▶ _About this exercise_
Leave every picture out, and print the full listing again exactly.

▶ _Given information_
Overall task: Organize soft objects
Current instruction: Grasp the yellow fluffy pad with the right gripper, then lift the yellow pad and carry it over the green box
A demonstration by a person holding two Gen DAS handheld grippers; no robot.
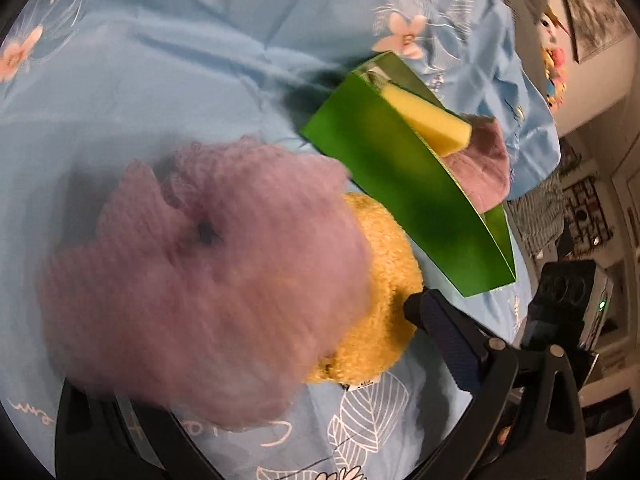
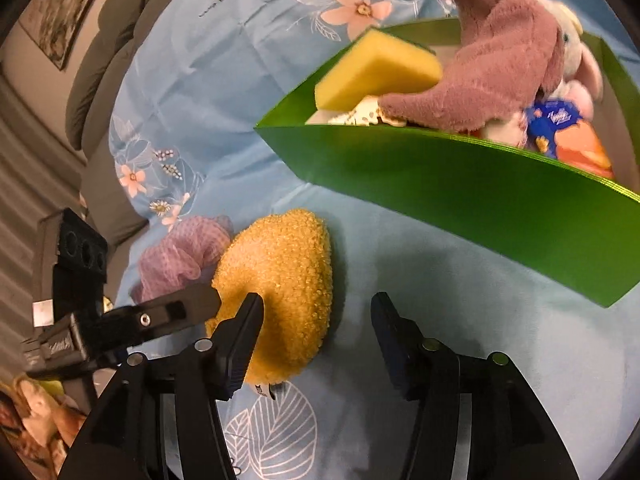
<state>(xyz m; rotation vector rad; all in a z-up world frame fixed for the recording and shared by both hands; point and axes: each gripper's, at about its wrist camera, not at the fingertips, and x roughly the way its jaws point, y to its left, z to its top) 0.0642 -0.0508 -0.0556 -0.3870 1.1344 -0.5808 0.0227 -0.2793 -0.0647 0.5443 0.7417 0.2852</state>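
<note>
Purple mesh pouf [image 1: 200,280] fills most of what my left gripper [image 1: 256,320] sees, blurred and very close. Only one dark finger [image 1: 440,320] shows past it; the other is hidden behind the mesh, so I cannot tell whether those jaws are closed on the pouf or merely stand around it.

Just beside the pouf, touching it, lies a yellow fluffy sponge [image 2: 280,280] on the blue flowered bed sheet [image 2: 180,92].

My right gripper [image 2: 316,304] hangs low over the sheet with its jaws parted about halfway. Nothing sits between them. Its left finger overlaps the near edge of the fluffy sponge, while the other stands over bare sheet.

Beyond both stands the green box [image 2: 440,192], open at the top. Inside it a yellow foam block [image 2: 376,72] leans at one end, tilted above the rim. A mauve plush cloth [image 2: 496,60] drapes next to it, over a white plush rabbit [image 2: 572,52], a blue packet [image 2: 556,120] and something orange [image 2: 588,148].
</note>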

▶ _Solution for this task_
Overall task: Organize soft objects
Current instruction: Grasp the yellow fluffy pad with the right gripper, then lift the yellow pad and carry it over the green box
A demonstration by a person holding two Gen DAS handheld grippers; no robot.
<state>(xyz m; rotation vector rad; all in a z-up world frame fixed for the recording and shared by both hands; point and axes: each gripper's, at about its wrist camera, not at the fingertips, and x roughly the way its jaws point, y to its left, z to its top) 0.0642 -0.0508 -0.0556 -0.3870 1.1344 -0.5808 0.0227 -0.2793 -0.0647 0.5443 0.7417 0.2852</state>
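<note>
Purple mesh pouf [image 1: 200,280] fills most of what my left gripper [image 1: 256,320] sees, blurred and very close. Only one dark finger [image 1: 440,320] shows past it; the other is hidden behind the mesh, so I cannot tell whether those jaws are closed on the pouf or merely stand around it.

Just beside the pouf, touching it, lies a yellow fluffy sponge [image 2: 280,280] on the blue flowered bed sheet [image 2: 180,92].

My right gripper [image 2: 316,304] hangs low over the sheet with its jaws parted about halfway. Nothing sits between them. Its left finger overlaps the near edge of the fluffy sponge, while the other stands over bare sheet.

Beyond both stands the green box [image 2: 440,192], open at the top. Inside it a yellow foam block [image 2: 376,72] leans at one end, tilted above the rim. A mauve plush cloth [image 2: 496,60] drapes next to it, over a white plush rabbit [image 2: 572,52], a blue packet [image 2: 556,120] and something orange [image 2: 588,148].
</note>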

The answer has now been finished.